### [What you should do]
From the first entry to the last, repeat them all exactly.

### [Data]

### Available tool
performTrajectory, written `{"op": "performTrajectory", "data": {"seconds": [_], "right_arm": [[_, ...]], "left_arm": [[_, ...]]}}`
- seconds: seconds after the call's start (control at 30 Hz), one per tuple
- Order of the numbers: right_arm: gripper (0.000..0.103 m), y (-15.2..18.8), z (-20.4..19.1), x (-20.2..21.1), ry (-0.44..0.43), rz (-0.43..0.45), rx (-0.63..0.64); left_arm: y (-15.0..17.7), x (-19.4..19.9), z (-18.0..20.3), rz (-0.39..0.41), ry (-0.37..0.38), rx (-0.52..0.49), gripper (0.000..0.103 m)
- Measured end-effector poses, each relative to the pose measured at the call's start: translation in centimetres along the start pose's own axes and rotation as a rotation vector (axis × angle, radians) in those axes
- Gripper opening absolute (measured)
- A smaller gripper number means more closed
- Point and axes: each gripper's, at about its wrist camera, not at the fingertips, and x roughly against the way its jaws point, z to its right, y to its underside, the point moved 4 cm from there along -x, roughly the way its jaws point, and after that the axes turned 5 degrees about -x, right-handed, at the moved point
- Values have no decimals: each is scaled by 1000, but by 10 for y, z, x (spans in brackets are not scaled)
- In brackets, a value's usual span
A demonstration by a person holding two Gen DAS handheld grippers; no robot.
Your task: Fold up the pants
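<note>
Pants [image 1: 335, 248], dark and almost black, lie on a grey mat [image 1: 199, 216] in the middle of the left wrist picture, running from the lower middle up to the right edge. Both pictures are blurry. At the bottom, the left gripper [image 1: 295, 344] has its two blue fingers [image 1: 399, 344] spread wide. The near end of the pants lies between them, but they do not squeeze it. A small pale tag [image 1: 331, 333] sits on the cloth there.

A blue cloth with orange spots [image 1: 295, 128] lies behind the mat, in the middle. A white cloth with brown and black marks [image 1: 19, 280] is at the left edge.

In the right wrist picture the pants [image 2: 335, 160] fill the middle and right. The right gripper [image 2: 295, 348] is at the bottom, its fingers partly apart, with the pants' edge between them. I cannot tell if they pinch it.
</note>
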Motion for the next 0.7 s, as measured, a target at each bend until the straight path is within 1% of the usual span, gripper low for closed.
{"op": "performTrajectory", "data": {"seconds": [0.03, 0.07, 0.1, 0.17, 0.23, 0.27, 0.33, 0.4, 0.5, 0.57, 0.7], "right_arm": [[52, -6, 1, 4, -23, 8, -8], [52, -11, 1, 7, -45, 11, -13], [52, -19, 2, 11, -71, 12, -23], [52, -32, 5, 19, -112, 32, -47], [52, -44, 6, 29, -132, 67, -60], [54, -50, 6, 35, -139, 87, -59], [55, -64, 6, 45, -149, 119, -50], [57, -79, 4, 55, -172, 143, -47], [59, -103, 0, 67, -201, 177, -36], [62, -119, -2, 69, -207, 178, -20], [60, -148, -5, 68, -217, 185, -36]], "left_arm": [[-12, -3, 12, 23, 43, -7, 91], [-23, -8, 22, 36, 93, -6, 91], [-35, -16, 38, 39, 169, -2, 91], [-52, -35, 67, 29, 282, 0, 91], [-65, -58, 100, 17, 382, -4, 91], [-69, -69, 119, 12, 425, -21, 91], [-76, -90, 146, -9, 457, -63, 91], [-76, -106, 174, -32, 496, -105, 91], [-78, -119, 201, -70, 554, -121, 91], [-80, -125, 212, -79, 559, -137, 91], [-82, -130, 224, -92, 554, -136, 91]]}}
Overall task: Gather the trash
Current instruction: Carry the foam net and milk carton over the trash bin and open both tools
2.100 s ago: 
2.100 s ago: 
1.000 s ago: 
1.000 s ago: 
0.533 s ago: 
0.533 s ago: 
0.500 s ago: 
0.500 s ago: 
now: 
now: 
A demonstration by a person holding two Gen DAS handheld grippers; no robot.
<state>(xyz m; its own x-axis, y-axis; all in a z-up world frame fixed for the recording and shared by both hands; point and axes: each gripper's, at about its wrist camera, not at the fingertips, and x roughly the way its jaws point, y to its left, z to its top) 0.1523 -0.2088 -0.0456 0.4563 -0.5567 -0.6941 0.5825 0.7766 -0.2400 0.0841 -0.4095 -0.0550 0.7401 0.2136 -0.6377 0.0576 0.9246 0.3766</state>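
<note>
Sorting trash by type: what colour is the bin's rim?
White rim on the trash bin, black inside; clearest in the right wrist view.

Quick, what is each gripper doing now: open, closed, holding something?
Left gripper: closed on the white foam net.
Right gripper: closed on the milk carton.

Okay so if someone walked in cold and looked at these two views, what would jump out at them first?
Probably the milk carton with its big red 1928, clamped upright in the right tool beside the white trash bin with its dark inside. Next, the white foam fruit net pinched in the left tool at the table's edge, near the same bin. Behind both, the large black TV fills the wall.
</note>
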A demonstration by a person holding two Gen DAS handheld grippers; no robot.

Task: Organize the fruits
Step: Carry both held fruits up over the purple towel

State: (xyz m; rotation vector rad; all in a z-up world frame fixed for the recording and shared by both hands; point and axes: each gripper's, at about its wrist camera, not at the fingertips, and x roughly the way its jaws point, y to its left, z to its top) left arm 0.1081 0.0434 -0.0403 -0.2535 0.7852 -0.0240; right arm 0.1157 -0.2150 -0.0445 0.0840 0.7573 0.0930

### [Answer area]
### Available tool
performTrajectory, written `{"op": "performTrajectory", "data": {"seconds": [_], "right_arm": [[_, ...]], "left_arm": [[_, ...]]}}`
- seconds: seconds after the call's start (control at 30 Hz), one per tuple
- Order of the numbers: right_arm: gripper (0.000..0.103 m), y (-15.2..18.8), z (-20.4..19.1), x (-20.2..21.1), ry (-0.44..0.43), rz (-0.43..0.45), rx (-0.63..0.64); left_arm: y (-15.0..17.7), x (-19.4..19.9), z (-18.0..20.3), rz (-0.39..0.41), ry (-0.37..0.38), rx (-0.52..0.49), gripper (0.000..0.103 m)
- Measured end-effector poses, each relative to the pose measured at the call's start: translation in centimetres along the start pose's own axes and rotation as a rotation vector (axis × angle, radians) in those axes
- Gripper opening absolute (measured)
- A smaller gripper number means more closed
- Point and axes: each gripper's, at about its wrist camera, not at the fingertips, and x roughly against the way its jaws point, z to its right, y to its underside, the point moved 4 cm from there along -x, roughly the way its jaws point, and after that the axes turned 5 degrees about -x, right-handed, at the moved point
- Values have no decimals: each is scaled by 1000, but by 10 for y, z, x (spans in brackets are not scaled)
- In brackets, a value's usual span
A demonstration by a person holding two Gen DAS handheld grippers; no robot.
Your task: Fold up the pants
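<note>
Pants [image 1: 335, 248], dark and almost black, lie on a grey mat [image 1: 199, 216] in the middle of the left wrist picture, running from the lower middle up to the right edge. Both pictures are blurry. At the bottom, the left gripper [image 1: 295, 344] has its two blue fingers [image 1: 399, 344] spread wide. The near end of the pants lies between them, but they do not squeeze it. A small pale tag [image 1: 331, 333] sits on the cloth there.

A blue cloth with orange spots [image 1: 295, 128] lies behind the mat, in the middle. A white cloth with brown and black marks [image 1: 19, 280] is at the left edge.

In the right wrist picture the pants [image 2: 335, 160] fill the middle and right. The right gripper [image 2: 295, 348] is at the bottom, its fingers partly apart, with the pants' edge between them. I cannot tell if they pinch it.
</note>
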Motion for the next 0.7 s, as measured, a target at each bend until the straight path is within 1% of the usual span, gripper low for closed.
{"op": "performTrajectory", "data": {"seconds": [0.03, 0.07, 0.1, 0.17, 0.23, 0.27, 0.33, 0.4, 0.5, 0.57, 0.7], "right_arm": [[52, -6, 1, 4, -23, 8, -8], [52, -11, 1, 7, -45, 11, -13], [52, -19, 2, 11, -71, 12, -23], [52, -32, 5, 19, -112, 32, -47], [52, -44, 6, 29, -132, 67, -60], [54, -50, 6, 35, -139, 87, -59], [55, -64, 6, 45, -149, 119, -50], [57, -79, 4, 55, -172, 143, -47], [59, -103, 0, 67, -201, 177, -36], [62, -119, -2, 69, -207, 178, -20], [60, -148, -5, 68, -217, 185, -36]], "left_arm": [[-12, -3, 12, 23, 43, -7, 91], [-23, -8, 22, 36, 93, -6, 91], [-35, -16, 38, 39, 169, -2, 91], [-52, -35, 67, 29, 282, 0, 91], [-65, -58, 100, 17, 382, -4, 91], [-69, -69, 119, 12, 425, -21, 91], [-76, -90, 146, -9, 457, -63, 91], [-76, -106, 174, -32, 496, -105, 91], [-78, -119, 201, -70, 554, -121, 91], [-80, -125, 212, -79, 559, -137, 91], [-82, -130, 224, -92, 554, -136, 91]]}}
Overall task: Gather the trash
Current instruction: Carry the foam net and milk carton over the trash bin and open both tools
2.100 s ago: 
2.100 s ago: 
1.000 s ago: 
1.000 s ago: 
0.533 s ago: 
0.533 s ago: 
0.500 s ago: 
0.500 s ago: 
now: 
now: 
A demonstration by a person holding two Gen DAS handheld grippers; no robot.
<state>(xyz m; its own x-axis, y-axis; all in a z-up world frame fixed for the recording and shared by both hands; point and axes: each gripper's, at about its wrist camera, not at the fingertips, and x roughly the way its jaws point, y to its left, z to its top) 0.1523 -0.2088 -0.0456 0.4563 -0.5567 -0.6941 0.5825 0.7766 -0.2400 0.0841 -0.4095 -0.0550 0.7401 0.2136 -0.6377 0.0576 0.9246 0.3766</state>
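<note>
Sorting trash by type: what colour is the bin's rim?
White rim on the trash bin, black inside; clearest in the right wrist view.

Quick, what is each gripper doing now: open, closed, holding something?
Left gripper: closed on the white foam net.
Right gripper: closed on the milk carton.

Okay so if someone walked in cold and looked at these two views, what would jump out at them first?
Probably the milk carton with its big red 1928, clamped upright in the right tool beside the white trash bin with its dark inside. Next, the white foam fruit net pinched in the left tool at the table's edge, near the same bin. Behind both, the large black TV fills the wall.
</note>
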A demonstration by a person holding two Gen DAS handheld grippers; no robot.

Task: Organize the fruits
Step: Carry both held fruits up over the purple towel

State: (xyz m; rotation vector rad; all in a z-up world frame fixed for the recording and shared by both hands; point and axes: each gripper's, at about its wrist camera, not at the fingertips, and x roughly the way its jaws point, y to its left, z to its top) left arm 0.1081 0.0434 -0.0403 -0.2535 0.7852 -0.0240; right arm 0.1157 -0.2150 -0.0445 0.0840 0.7573 0.0930

This answer requires no further additions.